Make an exact copy of the listing, without images.

Dataset extract: Begin

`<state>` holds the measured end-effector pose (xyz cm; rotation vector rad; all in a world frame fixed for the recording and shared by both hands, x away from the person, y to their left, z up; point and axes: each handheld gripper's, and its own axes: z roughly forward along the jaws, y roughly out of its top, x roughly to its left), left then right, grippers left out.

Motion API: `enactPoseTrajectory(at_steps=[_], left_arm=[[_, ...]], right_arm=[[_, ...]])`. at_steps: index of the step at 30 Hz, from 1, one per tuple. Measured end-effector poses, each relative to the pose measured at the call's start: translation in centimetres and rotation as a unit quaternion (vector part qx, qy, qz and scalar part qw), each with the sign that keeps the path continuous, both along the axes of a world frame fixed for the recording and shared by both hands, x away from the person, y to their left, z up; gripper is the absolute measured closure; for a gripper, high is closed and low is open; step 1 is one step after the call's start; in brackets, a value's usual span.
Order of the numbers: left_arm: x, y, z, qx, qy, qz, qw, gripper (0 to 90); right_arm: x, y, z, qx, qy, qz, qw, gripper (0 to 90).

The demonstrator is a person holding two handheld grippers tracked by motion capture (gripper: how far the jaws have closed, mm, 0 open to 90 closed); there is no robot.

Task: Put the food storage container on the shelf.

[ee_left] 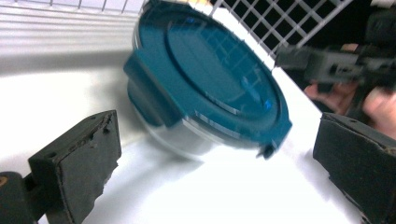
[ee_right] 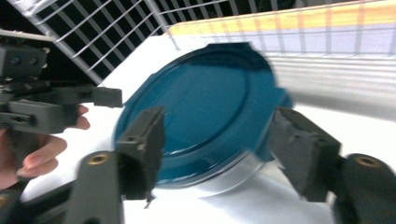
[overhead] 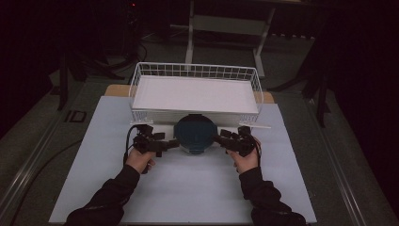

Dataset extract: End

Problem solution:
`<state>` holds the measured end-effector pose (xyz cm; rotation vector rad; all in a world frame fixed for the recording and shared by both hands, x away from the person, y to their left, z up; point and axes: each handheld gripper's, and its own axes: z roughly forward along the jaws, y roughly out of its top, x roughly to its left), left then right, grippers left out.

Motion API: `enactPoseTrajectory(at_steps=[_], left_arm=[[_, ...]], right_arm=[[_, ...]])`. at_steps: index of the step at 30 Hz, from 1, one per tuple. Measured end-effector poses, each relative to the pose measured at the call's start: translation in centimetres and rotation as a unit quaternion (vector part qx, qy, qz and scalar part qw), each with the sign that keeps the path continuous, both along the axes of a world frame fixed for the recording and shared by both hands, x away from the person, y to their left, z up; gripper is the absolute measured closure; for a gripper, high is closed and low is open; step 1 is one step after the call's start; in brackets, a value's usual span.
Order of the numbers: left_arm: x, y, z, qx, qy, qz, qw, gripper (0 to 90); right_arm: x, y, z, qx, qy, qz, qw, gripper (0 to 90).

The demonstrator is a person holding two handheld grippers tracked by motion capture (gripper: how far the jaws have closed, mm, 0 open to 90 closed); there is no robot.

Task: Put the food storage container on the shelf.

[ee_left] 
[ee_right] 
[overhead] 

The requested output is complete.